**What you have to do**
For the material below, return exactly the lines starting at the one holding "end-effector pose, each" and ending at the one holding "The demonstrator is", counting both as part of the range.

**Source data**
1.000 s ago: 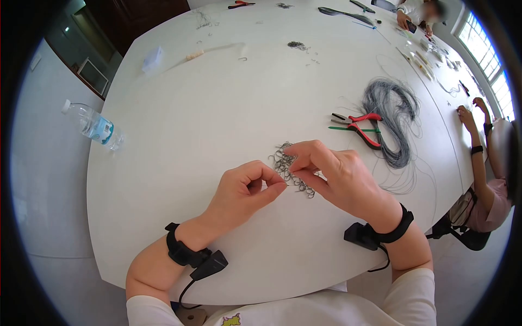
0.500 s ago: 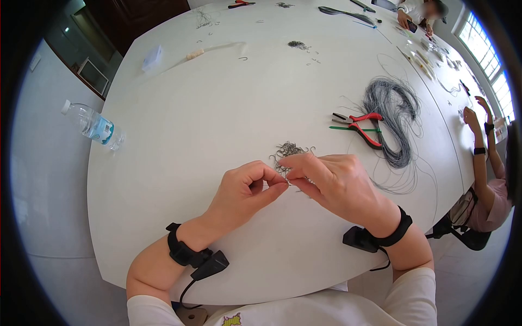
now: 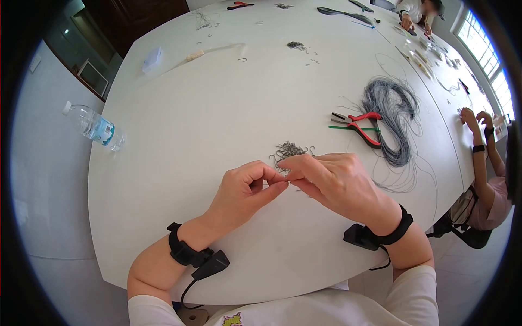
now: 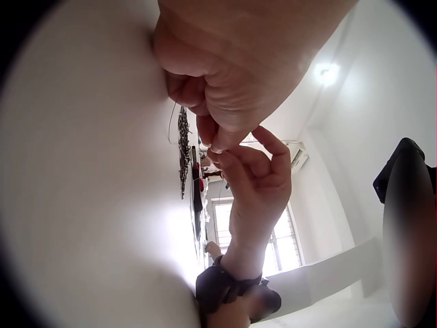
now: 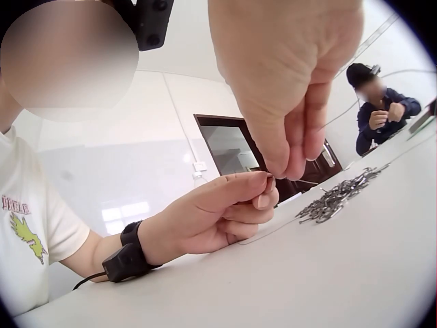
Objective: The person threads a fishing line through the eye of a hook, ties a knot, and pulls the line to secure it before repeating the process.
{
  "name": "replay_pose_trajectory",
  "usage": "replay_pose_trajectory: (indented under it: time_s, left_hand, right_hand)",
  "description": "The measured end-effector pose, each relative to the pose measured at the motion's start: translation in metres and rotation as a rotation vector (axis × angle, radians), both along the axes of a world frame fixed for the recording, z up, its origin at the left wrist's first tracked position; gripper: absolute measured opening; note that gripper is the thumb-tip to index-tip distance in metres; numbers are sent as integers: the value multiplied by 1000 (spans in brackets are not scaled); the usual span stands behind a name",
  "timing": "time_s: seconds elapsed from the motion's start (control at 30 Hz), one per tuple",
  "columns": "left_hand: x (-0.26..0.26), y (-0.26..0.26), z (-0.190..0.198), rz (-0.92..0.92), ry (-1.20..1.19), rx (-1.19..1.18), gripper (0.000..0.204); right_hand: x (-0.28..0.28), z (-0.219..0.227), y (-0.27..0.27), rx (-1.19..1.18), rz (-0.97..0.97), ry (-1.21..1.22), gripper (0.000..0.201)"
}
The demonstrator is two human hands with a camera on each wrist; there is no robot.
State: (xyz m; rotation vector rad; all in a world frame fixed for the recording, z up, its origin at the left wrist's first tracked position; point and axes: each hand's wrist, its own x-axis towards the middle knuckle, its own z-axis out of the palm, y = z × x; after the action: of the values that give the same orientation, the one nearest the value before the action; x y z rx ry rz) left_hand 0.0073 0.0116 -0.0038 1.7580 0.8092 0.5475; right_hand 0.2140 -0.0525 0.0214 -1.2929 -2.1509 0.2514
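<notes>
My left hand [image 3: 242,190] pinches a tiny dark piece, apparently a fish hook, between thumb and index finger; it is mostly hidden. A thin fishing line [image 5: 276,231] trails from under that hand in the right wrist view. Thumb and fingertips of my right hand [image 3: 342,182] meet the left fingertips and pinch at the same spot, seemingly on the line. Just beyond both hands lies a heap of small metal fish hooks [image 3: 289,148], partly covered by the right hand. From the side, the heap [image 5: 336,196] lies right of the joined fingertips.
Red-handled pliers [image 3: 361,128] lie right of the heap, beside a grey bundle of line [image 3: 396,122]. A water bottle [image 3: 95,126] lies at the left edge. Another hook heap [image 3: 296,45] and a clear plastic box [image 3: 153,60] are farther back. Other people sit round the table.
My right hand has moved left and slightly down from over the hooks, closing its fingertips against the left ones. The left hand has hardly moved.
</notes>
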Motion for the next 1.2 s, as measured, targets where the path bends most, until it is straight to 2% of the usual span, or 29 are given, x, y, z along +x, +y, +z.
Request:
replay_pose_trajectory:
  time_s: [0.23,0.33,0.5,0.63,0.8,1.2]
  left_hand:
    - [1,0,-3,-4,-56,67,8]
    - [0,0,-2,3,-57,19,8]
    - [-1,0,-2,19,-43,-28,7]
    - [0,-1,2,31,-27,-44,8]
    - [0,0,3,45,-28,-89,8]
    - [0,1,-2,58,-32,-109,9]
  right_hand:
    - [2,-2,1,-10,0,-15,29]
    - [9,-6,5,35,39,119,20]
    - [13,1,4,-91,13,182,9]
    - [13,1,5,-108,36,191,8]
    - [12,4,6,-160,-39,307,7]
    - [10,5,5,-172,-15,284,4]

**Solution to the problem**
  "description": "The measured end-effector pose, each relative to the pose measured at the motion's start: translation in metres and rotation as a rotation vector (axis × angle, radians), both along the axes of a world frame fixed for the recording, z up, its origin at the left wrist's first tracked position; gripper: absolute measured opening; note that gripper is the thumb-tip to index-tip distance in metres; numbers are sent as integers: the value multiplied by 1000 (spans in brackets are not scaled); the usual span stands behind a name",
  "timing": "time_s: seconds elapsed from the motion's start (control at 30 Hz), one per tuple",
  "columns": "left_hand: x (-0.26..0.26), y (-0.26..0.26), z (-0.190..0.198), rz (-0.92..0.92), ry (-1.20..1.19), rx (-1.19..1.18), gripper (0.000..0.204); right_hand: x (-0.28..0.28), z (-0.219..0.227), y (-0.27..0.27), rx (-1.19..1.18), rz (-0.97..0.97), ry (-1.21..1.22), gripper (0.000..0.201)"
}
The demonstrator is two human hands with a camera on each wrist; there is no robot.

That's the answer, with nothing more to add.